• **Prompt**
Could you restate the data word for word?

• **Entries supplied**

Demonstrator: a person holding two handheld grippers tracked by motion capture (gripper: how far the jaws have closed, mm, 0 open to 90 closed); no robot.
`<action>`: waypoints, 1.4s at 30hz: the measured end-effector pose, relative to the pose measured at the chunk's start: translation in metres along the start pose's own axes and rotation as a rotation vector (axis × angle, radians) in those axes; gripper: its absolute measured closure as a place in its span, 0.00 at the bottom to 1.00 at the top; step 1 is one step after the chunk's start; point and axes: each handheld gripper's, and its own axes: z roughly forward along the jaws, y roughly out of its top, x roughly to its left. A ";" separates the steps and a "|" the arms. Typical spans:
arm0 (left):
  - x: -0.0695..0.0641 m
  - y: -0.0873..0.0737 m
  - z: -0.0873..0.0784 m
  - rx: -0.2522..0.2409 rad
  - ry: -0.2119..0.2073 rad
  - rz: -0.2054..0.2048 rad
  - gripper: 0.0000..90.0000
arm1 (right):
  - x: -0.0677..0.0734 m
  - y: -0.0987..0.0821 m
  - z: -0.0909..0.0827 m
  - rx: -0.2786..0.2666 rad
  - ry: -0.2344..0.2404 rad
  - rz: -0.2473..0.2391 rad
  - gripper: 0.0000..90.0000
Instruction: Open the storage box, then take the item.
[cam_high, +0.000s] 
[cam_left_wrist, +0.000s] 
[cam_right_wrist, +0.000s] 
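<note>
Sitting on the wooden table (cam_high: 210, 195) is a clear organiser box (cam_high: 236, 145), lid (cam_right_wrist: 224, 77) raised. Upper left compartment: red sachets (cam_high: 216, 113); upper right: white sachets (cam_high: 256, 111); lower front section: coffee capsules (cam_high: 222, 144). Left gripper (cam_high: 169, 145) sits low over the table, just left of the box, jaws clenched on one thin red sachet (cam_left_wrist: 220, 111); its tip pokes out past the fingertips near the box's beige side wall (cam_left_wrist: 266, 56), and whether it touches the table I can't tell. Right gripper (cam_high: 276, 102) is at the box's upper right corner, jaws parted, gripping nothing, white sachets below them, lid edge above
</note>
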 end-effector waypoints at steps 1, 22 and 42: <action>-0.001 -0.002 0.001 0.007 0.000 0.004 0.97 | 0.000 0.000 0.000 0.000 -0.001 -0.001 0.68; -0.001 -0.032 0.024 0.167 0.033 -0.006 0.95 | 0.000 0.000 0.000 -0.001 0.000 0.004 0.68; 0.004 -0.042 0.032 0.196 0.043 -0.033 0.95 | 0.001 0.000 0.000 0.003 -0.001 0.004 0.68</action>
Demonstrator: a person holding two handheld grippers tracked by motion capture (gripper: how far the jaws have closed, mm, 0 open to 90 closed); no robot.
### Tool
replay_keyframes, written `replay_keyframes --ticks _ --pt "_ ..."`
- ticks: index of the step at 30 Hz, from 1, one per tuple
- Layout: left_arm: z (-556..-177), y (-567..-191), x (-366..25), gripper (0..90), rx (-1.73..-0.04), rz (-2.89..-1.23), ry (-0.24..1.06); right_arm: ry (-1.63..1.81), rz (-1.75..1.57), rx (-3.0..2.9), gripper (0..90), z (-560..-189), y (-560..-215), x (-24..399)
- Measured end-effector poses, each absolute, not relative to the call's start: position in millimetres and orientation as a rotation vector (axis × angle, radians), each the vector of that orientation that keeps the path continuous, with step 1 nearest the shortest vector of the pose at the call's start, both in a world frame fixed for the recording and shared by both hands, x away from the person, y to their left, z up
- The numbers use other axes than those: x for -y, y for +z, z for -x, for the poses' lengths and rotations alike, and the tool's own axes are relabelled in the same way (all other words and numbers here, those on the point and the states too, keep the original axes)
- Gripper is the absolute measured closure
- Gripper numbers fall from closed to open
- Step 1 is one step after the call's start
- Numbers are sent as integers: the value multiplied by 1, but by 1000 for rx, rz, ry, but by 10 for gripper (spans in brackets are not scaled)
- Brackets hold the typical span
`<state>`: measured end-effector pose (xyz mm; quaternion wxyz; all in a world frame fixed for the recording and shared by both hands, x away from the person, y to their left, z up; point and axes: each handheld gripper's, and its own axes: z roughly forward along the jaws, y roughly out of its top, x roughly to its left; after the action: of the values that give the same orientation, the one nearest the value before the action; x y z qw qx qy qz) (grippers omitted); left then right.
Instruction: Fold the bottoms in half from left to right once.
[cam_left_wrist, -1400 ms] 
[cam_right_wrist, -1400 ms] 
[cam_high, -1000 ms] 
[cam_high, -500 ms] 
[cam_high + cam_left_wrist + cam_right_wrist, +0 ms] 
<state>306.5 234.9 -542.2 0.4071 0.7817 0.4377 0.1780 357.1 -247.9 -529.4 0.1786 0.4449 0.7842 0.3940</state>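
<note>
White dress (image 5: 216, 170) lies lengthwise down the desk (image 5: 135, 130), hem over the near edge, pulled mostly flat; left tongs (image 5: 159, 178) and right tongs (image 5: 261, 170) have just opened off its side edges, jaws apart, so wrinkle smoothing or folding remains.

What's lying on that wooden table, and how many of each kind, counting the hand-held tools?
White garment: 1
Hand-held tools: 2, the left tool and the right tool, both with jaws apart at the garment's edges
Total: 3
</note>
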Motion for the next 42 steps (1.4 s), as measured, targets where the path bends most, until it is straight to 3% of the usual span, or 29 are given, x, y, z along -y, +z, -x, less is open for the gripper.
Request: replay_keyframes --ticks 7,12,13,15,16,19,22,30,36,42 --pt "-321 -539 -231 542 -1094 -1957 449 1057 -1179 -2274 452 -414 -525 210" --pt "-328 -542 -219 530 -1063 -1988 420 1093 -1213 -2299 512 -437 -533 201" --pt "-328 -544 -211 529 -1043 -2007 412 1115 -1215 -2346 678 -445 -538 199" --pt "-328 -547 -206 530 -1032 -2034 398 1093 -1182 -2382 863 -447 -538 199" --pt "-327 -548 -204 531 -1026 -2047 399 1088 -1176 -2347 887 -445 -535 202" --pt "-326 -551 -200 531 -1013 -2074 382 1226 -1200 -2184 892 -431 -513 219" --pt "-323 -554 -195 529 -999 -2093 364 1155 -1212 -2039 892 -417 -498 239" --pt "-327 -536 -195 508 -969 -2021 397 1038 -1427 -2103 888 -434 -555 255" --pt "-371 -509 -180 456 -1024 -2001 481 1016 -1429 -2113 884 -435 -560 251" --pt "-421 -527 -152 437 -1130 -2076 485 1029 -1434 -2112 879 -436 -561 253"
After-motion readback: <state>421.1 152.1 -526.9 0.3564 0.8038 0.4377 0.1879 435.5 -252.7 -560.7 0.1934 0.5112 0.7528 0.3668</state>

• **Written solution**
Demonstrator: a person holding two handheld grippers tracked by motion capture (gripper: how far the jaws have closed, mm, 0 open to 90 closed); no robot.
`<action>`: waypoints, 1.4s at 30hz: the measured end-effector pose, relative to the pose measured at the chunk's start: translation in metres along the start pose's own axes and rotation as a rotation vector (axis × angle, radians) in those axes; gripper: its absolute measured closure as a place in its span, 0.00 at the bottom to 1.00 at the top; step 1 is one step after the chunk's start; point and axes: each handheld gripper's, and its own axes: z roughly forward along the jaws, y roughly out of its top, x roughly to its left. A ";" separates the steps and a "|" the arms. Typical spans:
arm0 (left):
  - x: -0.0695..0.0641 m
  - y: -0.0873..0.0737 m
  - z: -0.0873..0.0784 m
  - rx: -0.2522..0.2409 rad
  - ry: -0.2119..0.2073 rad
  - rz: -0.2054..0.2048 rad
  - gripper: 0.0000..90.0000
arm1 (right):
  - x: -0.0677..0.0734 m
  - y: -0.0987..0.0821 m
  - z: -0.0909..0.0827 m
  - rx: -0.2786..0.2666 rad
  - ry: -0.2344..0.2404 rad
  - rz: -0.2473..0.2391 rad
  - gripper: 0.0000..90.0000
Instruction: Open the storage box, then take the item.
[cam_high, +0.000s] 
[cam_left_wrist, +0.000s] 
[cam_right_wrist, +0.000s] 
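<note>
Sitting on the wooden table (cam_high: 210, 195) is a clear organiser box (cam_high: 236, 145), lid (cam_right_wrist: 224, 77) raised. Upper left compartment: red sachets (cam_high: 216, 113); upper right: white sachets (cam_high: 256, 111); lower front section: coffee capsules (cam_high: 222, 144). Left gripper (cam_high: 169, 145) sits low over the table, just left of the box, jaws clenched on one thin red sachet (cam_left_wrist: 220, 111); its tip pokes out past the fingertips near the box's beige side wall (cam_left_wrist: 266, 56), and whether it touches the table I can't tell. Right gripper (cam_high: 276, 102) is at the box's upper right corner, jaws parted, gripping nothing, white sachets below them, lid edge above
</note>
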 end-effector waypoints at steps 1, 22 and 42: <action>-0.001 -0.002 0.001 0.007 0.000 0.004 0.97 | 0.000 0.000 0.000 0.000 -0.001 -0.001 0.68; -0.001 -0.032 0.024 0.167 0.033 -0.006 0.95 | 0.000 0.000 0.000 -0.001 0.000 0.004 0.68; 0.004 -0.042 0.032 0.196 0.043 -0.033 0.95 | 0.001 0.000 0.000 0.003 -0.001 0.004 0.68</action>
Demonstrator: a person holding two handheld grippers tracked by motion capture (gripper: how far the jaws have closed, mm, 0 open to 90 closed); no robot.
### Tool
replay_keyframes, written `replay_keyframes --ticks _ --pt "_ ..."`
- ticks: index of the step at 30 Hz, from 1, one per tuple
- Layout: left_arm: z (-556..-177), y (-567..-191), x (-366..25), gripper (0..90), rx (-1.73..-0.04), rz (-2.89..-1.23), ry (-0.24..1.06); right_arm: ry (-1.63..1.81), rz (-1.75..1.57), rx (-3.0..2.9), gripper (0..90), z (-560..-189), y (-560..-215), x (-24..399)
- Measured end-effector poses, each absolute, not relative to the call's start: position in millimetres and orientation as a rotation vector (axis × angle, radians), each the vector of that orientation that keeps the path continuous, with step 1 nearest the shortest vector of the pose at the call's start, both in a world frame fixed for the recording and shared by both hands, x away from the person, y to their left, z up
- The numbers use other axes than those: x for -y, y for +z, z for -x, for the poses' lengths and rotations alike, and the tool's own axes are relabelled in the same way (all other words and numbers here, those on the point and the states too, keep the original axes)
- Gripper is the absolute measured closure
- Gripper numbers fall from closed to open
- Step 1 is one step after the call's start
- Numbers are sent as integers: the value multiplied by 1, but by 1000 for rx, rz, ry, but by 10 for gripper (spans in brackets are not scaled)
- Brackets hold the typical span
`<state>`: measured end-effector pose (xyz mm; quaternion wxyz; all in a world frame fixed for the recording and shared by both hands, x away from the person, y to their left, z up; point and axes: each handheld gripper's, and its own axes: z roughly forward along the jaws, y roughly out of its top, x roughly to its left; after the action: of the values that give the same orientation, the one nearest the value before the action; x y z qw qx qy qz) (grippers omitted); left then right.
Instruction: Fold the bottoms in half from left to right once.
[cam_left_wrist, -1400 ms] 
[cam_right_wrist, -1400 ms] 
[cam_high, -1000 ms] 
[cam_high, -500 ms] 
[cam_high + cam_left_wrist + cam_right_wrist, +0 ms] 
<state>306.5 234.9 -542.2 0.4071 0.7817 0.4377 0.1780 357.1 -247.9 -529.4 0.1786 0.4449 0.7842 0.3940</state>
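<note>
White dress (image 5: 216, 170) lies lengthwise down the desk (image 5: 135, 130), hem over the near edge, pulled mostly flat; left tongs (image 5: 159, 178) and right tongs (image 5: 261, 170) have just opened off its side edges, jaws apart, so wrinkle smoothing or folding remains.

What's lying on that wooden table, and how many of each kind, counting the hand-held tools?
White garment: 1
Hand-held tools: 2, the left tool and the right tool, both with jaws apart at the garment's edges
Total: 3
</note>
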Motion for the next 42 steps (1.4 s), as measured, targets where the path bends most, until it is straight to 3% of the usual span, or 29 are given, x, y, z along -y, +z, -x, less is open for the gripper.
Request: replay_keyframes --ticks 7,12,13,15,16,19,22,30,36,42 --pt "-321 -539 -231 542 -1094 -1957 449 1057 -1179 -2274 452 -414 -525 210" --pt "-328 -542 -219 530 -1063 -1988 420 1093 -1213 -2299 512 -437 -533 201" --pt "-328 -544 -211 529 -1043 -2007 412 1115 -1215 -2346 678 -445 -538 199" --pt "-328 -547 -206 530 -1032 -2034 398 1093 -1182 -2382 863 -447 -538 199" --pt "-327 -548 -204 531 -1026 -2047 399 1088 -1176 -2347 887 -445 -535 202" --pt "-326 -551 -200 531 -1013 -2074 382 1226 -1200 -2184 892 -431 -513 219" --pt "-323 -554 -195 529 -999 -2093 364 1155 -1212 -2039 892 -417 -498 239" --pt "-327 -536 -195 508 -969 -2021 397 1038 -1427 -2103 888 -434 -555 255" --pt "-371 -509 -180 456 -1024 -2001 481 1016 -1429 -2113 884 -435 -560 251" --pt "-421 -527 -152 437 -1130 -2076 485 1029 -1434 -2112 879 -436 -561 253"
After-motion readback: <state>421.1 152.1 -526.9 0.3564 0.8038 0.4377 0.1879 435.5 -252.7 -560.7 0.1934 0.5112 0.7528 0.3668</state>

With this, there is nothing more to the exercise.